Assignment
Give the data again exactly, from its opening line through the line in which "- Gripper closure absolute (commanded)" appears.

Items listed in a dataset
--------
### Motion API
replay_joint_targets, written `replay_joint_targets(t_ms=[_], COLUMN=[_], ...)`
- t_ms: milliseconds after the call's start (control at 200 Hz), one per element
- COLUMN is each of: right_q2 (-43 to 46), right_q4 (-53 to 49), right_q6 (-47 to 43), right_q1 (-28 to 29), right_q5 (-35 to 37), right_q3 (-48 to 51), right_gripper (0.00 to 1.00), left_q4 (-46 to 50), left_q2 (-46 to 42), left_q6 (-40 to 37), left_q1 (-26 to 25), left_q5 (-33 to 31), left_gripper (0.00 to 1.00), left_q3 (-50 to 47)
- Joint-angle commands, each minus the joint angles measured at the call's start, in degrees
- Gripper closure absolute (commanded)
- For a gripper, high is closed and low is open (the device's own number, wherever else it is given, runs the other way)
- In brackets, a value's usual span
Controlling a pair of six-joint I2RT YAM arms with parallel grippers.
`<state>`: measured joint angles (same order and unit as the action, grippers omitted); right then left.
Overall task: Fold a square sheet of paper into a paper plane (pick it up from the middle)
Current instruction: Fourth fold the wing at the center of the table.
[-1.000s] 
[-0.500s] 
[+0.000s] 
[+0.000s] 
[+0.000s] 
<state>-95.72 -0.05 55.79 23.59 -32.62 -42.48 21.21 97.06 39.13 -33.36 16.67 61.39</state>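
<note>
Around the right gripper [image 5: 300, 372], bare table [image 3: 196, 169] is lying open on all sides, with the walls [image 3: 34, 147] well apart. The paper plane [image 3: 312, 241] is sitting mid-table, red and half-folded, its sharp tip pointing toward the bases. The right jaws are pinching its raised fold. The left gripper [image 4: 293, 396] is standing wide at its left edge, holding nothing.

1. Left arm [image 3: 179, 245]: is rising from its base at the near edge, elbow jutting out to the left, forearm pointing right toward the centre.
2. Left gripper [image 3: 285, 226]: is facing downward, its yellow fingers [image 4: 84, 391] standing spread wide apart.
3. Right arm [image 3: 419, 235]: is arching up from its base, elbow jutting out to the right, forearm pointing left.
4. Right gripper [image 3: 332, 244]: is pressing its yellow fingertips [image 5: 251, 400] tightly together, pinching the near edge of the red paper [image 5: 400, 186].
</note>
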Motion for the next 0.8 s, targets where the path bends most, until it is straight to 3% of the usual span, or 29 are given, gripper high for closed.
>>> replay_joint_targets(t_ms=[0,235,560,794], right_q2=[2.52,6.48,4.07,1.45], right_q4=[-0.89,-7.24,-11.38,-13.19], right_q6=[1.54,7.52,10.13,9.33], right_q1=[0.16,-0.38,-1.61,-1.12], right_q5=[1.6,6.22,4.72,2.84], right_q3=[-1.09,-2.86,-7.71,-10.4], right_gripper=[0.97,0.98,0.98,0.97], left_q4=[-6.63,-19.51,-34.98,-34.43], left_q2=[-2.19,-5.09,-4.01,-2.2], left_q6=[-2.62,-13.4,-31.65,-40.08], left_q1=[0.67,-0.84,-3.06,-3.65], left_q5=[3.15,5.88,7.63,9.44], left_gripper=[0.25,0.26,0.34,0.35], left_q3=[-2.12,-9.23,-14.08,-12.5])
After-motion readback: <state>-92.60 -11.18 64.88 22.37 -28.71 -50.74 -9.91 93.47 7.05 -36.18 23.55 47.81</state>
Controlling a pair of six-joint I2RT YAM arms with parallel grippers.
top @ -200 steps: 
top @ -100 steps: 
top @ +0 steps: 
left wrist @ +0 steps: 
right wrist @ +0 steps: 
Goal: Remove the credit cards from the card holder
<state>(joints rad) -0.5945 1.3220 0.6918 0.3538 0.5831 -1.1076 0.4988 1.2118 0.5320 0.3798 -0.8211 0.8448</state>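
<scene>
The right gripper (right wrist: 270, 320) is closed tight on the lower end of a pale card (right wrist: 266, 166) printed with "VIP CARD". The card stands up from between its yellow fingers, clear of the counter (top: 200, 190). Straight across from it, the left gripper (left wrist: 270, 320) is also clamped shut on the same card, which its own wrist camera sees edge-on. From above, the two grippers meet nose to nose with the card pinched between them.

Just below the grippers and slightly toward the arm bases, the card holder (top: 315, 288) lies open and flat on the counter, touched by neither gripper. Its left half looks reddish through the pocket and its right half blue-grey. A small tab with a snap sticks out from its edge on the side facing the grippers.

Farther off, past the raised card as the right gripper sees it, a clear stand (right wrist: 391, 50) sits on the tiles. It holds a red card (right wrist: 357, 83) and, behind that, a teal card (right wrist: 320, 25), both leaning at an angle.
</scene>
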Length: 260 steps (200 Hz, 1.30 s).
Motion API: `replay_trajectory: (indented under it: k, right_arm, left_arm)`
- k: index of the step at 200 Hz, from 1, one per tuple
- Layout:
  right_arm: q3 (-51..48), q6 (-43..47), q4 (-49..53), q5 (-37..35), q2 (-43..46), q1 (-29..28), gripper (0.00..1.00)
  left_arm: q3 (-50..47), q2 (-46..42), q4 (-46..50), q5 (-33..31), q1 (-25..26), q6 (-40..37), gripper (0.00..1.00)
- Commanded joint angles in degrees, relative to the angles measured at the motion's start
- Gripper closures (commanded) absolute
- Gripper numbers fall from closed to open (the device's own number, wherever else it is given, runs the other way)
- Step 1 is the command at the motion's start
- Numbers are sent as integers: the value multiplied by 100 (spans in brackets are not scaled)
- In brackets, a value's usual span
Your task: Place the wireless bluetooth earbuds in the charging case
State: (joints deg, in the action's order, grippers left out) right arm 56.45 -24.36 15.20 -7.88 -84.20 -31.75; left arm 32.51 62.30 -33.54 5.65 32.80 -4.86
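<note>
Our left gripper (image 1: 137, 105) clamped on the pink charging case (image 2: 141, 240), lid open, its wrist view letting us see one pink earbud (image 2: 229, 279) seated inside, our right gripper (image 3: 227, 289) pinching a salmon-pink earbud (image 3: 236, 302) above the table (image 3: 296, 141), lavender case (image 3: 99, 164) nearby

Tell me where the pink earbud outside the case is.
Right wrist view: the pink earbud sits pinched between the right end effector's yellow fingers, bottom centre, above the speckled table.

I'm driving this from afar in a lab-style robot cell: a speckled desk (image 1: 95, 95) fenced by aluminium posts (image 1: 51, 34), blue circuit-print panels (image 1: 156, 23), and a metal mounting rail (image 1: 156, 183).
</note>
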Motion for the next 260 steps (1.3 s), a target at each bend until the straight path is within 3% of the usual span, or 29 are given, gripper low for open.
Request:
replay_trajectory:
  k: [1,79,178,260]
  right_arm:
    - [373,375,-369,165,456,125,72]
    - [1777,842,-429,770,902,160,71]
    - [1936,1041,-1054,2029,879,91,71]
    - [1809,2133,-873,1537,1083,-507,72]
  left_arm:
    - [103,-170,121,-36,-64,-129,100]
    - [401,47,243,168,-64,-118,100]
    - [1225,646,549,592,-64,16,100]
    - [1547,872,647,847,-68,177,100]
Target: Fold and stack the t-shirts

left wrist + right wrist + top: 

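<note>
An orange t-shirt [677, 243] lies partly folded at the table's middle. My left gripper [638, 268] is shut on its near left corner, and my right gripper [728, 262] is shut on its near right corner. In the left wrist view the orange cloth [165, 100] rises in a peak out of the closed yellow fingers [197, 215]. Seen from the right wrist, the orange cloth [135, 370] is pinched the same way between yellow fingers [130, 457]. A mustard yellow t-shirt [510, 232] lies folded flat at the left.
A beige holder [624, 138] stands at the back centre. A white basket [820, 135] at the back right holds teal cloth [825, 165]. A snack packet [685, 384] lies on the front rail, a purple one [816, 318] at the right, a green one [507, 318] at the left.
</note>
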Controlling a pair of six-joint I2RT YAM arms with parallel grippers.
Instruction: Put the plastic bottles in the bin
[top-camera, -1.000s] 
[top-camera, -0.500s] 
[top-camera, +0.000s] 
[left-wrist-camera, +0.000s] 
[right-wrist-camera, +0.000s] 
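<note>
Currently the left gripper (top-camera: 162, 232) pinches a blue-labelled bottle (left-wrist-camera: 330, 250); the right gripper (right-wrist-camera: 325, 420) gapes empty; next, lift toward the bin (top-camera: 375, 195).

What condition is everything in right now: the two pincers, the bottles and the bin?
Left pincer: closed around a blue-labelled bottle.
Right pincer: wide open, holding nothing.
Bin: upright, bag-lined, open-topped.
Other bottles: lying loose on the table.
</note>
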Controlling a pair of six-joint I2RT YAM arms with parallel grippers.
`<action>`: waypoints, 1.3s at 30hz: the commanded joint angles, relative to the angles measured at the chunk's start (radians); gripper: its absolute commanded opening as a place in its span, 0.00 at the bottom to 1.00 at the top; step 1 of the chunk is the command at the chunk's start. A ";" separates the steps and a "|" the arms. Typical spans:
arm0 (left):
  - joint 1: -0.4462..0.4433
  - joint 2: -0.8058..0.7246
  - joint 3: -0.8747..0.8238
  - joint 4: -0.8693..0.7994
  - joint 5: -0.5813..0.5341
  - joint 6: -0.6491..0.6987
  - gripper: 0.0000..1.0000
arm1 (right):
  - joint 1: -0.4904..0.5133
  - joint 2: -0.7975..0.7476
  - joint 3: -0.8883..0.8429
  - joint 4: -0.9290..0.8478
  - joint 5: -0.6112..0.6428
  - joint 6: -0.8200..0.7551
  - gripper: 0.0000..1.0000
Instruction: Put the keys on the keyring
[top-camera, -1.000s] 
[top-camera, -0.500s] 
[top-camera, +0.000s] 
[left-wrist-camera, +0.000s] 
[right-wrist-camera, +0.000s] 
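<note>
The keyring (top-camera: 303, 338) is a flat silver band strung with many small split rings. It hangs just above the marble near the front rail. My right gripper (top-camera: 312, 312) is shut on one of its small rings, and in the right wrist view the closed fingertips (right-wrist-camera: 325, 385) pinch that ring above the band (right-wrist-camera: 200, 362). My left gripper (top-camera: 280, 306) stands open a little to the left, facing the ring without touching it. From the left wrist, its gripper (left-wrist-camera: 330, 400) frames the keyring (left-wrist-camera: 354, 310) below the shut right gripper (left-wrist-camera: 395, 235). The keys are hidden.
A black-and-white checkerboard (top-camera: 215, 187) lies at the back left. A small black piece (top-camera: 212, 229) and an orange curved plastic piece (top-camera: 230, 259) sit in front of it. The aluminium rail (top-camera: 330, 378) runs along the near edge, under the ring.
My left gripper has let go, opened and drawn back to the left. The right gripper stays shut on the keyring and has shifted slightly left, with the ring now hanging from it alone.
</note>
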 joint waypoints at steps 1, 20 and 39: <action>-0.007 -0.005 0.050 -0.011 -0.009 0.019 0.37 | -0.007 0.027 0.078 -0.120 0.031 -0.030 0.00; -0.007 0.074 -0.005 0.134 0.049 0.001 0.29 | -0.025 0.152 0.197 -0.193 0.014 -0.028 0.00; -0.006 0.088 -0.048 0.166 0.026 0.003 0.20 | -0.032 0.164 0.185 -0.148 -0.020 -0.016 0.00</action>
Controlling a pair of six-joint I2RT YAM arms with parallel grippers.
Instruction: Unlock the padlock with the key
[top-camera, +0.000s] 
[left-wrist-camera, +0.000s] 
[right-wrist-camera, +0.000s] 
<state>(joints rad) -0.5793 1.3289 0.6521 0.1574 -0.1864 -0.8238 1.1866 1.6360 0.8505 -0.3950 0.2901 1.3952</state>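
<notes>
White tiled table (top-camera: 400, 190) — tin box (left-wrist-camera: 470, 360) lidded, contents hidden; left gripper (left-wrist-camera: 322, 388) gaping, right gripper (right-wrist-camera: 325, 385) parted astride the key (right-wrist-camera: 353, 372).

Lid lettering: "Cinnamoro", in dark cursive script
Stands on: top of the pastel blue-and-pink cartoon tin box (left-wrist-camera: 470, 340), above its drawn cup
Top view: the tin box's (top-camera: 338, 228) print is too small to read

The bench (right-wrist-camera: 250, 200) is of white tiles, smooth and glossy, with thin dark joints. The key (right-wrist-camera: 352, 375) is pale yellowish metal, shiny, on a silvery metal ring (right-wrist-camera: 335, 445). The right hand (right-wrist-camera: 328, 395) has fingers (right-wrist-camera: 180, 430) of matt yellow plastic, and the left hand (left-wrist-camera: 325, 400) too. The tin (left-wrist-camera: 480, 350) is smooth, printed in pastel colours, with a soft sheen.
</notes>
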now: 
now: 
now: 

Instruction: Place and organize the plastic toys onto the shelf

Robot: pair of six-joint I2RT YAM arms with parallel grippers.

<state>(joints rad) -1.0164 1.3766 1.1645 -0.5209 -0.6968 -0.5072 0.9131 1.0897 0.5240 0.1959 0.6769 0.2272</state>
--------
Result
### Motion API
replay_joint_targets, written `replay_joint_targets(t_ms=[_], COLUMN=[_], ...)`
- t_ms: milliseconds after the call's start (control at 200 Hz), one per element
- COLUMN is each of: right_q2 (-43 to 46), right_q4 (-53 to 49), right_q6 (-47 to 43), right_q1 (-28 to 29), right_q5 (-35 to 37), right_q3 (-48 to 51), right_gripper (0.00 to 1.00), left_q4 (-46 to 50), left_q2 (-46 to 42), left_q6 (-40 to 37), left_q1 (-26 to 25), left_q5 (-33 to 31), left_gripper (0.00 to 1.00), left_q3 (-50 to 47)
- Joint-angle commands, each minus the joint angles measured at the call's start, in degrees
- Gripper closure absolute (commanded)

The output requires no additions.